• _Try it_
Across the entries below, determine how many lines include the word "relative". State only the resulting number.
Data section Start Marker
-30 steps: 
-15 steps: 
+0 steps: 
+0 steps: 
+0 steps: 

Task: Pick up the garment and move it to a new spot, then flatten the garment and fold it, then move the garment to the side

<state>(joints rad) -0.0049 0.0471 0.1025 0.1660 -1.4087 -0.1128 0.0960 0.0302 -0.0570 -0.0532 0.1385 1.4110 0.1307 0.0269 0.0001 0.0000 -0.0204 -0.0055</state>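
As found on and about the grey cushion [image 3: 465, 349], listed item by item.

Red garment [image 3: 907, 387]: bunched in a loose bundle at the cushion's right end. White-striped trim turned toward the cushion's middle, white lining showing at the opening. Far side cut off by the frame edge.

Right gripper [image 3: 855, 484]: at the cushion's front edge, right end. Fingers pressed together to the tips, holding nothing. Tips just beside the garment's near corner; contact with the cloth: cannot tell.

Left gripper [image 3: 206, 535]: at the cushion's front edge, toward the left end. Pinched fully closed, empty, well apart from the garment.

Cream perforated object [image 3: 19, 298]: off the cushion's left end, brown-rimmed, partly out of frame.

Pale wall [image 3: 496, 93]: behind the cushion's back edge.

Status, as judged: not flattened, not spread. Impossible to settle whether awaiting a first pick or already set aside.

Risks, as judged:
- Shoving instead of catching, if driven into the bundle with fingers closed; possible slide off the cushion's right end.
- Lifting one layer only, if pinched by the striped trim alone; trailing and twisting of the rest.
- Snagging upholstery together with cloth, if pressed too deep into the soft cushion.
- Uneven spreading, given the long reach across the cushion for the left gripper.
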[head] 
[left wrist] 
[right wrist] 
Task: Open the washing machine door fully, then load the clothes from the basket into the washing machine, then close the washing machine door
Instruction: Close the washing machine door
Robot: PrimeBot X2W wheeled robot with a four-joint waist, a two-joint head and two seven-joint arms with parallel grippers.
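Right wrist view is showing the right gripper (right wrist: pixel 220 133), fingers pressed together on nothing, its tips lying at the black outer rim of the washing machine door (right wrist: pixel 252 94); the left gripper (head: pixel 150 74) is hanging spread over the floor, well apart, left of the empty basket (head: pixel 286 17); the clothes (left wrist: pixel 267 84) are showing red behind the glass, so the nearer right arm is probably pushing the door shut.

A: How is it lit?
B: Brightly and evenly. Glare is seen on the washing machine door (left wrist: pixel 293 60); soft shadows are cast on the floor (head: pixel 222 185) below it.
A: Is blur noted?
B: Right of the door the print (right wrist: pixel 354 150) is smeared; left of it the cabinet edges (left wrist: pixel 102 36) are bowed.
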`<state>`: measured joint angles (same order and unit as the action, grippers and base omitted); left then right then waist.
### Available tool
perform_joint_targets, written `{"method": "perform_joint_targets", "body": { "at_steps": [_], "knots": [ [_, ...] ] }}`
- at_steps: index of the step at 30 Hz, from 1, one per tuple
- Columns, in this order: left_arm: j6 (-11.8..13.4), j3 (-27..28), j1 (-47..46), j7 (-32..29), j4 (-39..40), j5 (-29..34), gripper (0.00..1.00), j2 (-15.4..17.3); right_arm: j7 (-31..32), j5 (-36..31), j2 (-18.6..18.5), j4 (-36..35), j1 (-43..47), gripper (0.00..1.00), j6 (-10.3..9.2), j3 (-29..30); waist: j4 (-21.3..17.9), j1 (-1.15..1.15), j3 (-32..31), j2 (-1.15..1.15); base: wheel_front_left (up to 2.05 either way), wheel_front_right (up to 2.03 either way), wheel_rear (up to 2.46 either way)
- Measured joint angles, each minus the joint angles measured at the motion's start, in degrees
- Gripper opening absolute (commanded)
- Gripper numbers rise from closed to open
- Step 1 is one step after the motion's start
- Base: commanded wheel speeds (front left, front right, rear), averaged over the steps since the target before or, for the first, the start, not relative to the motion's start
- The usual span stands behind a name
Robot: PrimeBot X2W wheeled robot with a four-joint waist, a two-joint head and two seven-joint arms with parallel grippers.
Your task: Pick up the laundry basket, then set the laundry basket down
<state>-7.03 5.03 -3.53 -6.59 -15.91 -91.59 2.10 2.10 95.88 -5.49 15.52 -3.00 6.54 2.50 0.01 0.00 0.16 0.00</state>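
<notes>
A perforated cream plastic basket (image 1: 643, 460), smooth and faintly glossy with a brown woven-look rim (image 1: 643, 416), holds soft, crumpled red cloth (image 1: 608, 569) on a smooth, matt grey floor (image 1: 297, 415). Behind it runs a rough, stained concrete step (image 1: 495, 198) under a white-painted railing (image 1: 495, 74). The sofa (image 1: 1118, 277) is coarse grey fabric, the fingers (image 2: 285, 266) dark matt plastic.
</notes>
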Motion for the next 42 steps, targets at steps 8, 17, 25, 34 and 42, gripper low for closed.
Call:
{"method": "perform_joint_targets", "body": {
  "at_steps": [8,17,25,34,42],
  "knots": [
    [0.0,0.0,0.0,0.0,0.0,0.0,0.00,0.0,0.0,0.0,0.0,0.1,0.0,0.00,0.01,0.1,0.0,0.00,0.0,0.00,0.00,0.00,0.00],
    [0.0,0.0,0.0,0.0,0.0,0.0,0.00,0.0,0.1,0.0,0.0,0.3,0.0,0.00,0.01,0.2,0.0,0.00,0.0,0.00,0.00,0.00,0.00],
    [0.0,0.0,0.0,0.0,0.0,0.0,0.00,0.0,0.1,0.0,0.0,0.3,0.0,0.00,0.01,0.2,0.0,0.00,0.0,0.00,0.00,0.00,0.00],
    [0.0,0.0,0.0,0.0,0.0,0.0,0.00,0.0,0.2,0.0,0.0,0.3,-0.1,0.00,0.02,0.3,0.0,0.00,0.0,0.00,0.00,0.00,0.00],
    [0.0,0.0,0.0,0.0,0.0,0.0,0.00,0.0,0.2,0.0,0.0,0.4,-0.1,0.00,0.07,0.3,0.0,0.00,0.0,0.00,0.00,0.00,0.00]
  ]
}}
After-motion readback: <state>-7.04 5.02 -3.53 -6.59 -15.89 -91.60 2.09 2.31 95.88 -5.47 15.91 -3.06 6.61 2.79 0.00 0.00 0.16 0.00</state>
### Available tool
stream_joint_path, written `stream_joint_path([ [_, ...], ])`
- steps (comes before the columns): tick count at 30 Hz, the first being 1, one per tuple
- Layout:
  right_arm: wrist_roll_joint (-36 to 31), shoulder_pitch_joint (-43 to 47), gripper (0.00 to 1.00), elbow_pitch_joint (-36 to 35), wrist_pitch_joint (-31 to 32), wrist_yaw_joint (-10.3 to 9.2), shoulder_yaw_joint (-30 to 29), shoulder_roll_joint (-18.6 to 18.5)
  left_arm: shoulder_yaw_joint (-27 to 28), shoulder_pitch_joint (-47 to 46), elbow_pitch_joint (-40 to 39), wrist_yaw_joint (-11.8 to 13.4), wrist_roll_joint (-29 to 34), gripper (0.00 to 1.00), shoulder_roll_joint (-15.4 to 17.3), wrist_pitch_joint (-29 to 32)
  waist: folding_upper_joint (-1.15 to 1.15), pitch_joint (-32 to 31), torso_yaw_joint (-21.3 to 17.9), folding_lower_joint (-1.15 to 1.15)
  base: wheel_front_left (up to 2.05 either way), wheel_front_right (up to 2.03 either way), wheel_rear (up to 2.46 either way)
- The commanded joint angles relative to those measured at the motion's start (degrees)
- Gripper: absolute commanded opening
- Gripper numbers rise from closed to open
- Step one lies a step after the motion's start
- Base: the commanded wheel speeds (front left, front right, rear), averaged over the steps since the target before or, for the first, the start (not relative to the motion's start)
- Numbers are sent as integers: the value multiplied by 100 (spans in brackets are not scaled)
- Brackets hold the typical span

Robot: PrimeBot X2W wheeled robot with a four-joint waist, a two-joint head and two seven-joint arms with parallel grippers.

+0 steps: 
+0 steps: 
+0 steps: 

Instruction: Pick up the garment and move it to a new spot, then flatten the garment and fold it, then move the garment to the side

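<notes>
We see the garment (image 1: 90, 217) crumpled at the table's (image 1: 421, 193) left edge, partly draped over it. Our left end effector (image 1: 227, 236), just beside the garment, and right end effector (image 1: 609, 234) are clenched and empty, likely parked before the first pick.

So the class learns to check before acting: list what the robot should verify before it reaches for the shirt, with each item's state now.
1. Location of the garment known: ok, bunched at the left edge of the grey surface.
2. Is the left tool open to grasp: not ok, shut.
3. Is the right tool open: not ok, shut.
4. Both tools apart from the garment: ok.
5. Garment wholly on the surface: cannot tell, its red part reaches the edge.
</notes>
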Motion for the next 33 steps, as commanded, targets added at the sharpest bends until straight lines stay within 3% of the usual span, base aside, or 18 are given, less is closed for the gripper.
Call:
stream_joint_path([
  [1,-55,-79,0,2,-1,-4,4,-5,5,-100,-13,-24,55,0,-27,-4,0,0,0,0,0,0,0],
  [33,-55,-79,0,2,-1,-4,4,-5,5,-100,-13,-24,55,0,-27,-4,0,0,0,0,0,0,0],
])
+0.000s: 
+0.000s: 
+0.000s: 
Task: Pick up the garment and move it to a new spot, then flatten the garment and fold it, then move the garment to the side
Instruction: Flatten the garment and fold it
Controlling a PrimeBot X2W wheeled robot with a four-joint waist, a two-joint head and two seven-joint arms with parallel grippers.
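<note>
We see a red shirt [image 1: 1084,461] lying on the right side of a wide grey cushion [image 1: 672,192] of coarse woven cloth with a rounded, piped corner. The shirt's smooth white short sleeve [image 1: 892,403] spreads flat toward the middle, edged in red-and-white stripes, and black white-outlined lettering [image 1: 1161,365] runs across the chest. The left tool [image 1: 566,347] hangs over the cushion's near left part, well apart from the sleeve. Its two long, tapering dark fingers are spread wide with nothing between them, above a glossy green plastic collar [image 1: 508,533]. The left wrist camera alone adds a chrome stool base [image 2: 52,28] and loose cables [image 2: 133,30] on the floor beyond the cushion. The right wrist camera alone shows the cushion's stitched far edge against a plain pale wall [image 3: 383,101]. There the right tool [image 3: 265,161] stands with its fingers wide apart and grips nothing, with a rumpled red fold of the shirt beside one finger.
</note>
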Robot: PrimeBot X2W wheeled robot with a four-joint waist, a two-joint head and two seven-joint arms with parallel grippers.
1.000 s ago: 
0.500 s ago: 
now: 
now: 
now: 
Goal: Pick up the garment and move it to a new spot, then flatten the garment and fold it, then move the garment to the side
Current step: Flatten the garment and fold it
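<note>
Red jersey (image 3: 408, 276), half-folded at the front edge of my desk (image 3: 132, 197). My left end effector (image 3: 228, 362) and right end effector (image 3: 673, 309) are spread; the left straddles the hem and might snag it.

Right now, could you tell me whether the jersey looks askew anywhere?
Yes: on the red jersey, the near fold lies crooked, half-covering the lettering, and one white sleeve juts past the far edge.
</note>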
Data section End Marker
• _Answer to this problem_
3